Why is there a war in the Tigray region?
How did the war between Abiy and TPLF administrations start?
The row between the Tigray People’s Liberation Front (TPLF), once a dominant member of Ethiopia’s ruling coalition, and Prime Minister Abiy Ahmed’s government has been simmering for months and came to the fore after a regional election was held in defiance of the federal government.
However, reports indicate that very early Wednesday morning of 4 November, an aircraft carrying special commandos unit took off on a mission to eliminate the Tigray leadership.
Our sources suggest that the force was airlifted into Mekelle by two helicopters and an Antonov from Bahr Dar, to try and seize the TPLF leadership at a hotel. Social media reports that the hotel in question was the Planet.
The commandos landed without a problem and drove into Mekelle, seizing control of the hotel. But the intelligence they had been operating was false. The Tigray leaders they were seeking were not at the hotel during the time of the ride. The commandos then withdrew.

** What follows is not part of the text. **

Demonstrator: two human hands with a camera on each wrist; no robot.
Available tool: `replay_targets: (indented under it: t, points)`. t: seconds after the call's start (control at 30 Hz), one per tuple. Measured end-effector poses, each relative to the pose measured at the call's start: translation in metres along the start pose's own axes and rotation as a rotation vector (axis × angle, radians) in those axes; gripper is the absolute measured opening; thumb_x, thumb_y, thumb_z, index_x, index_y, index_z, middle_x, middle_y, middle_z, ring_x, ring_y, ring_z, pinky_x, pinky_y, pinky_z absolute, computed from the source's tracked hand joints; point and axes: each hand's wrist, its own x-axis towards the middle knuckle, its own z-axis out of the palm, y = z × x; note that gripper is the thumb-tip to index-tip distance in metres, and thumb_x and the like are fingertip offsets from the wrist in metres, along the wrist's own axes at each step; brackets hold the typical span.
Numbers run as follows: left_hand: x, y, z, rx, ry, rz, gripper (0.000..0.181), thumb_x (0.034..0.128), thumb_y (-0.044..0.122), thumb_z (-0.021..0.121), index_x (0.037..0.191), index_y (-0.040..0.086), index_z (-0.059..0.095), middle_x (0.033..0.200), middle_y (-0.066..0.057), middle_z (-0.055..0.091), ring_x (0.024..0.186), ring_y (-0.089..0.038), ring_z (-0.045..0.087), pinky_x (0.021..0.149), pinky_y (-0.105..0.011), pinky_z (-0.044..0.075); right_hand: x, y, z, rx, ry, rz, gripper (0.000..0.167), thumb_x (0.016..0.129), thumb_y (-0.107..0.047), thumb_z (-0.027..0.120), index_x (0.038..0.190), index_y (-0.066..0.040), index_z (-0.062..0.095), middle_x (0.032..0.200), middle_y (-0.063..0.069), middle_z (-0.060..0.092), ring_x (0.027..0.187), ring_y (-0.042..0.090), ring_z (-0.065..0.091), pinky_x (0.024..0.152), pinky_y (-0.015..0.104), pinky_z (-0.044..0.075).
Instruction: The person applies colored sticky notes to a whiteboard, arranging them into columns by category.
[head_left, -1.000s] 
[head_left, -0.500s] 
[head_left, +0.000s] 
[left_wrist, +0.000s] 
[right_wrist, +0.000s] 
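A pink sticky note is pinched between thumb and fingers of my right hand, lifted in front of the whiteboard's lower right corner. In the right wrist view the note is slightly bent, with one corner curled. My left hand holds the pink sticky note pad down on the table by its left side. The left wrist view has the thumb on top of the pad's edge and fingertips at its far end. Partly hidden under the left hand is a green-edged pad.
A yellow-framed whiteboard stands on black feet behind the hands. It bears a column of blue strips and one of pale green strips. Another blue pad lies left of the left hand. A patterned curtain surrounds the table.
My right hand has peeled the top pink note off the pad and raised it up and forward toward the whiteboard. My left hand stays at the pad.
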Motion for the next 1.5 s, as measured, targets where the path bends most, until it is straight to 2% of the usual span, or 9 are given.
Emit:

It is not clear if the unit was involved in any fighting, however, after the failed raid Tigray forces took over the Ethiopian National Defence Force camp (the Northern Command barrack in Mekele) which is located near the main airport and after intense fighting Tigray forces succeeded to control both the Northern command and the main airport)
It is not clear if the commando raid preceded Prime Minister Abiy’s claim of a TPLF attack on the Northern Command barracks, but there had already been some fighting in Western Tigray by then between Amhara Special Forces and Tigray troops. Prime Minister Abiy said the reported aircraft had been sent to Tigray to “deliver new notes” – presumably cover-up for the unsuccessful raid. No much detail is available on what happened to special commandos that were sent to carry this raid.
The Tigray regional leader has said they are ready to fight to defend the region, which would be “a burial place for the reactionaries”, calling on Tigrayans to understand the situation and make all the necessary preparations.
“We have prepared our army, our militia and our special force. Our preparation is aimed at averting war, but if we are to fight, we are ready to win,” Mr Debretsion said.
In justifying the military confrontation, Mr Abiy’s office has accused the TPLF of “continued provocation and incitement of violence” and said, “the last red line had been crossed”. There are risks with this level of rhetoric that the conflict in Tigray, if not amicably resolved, could easily blow up into something more serious, which could exacerbate tensions in the rest of the country.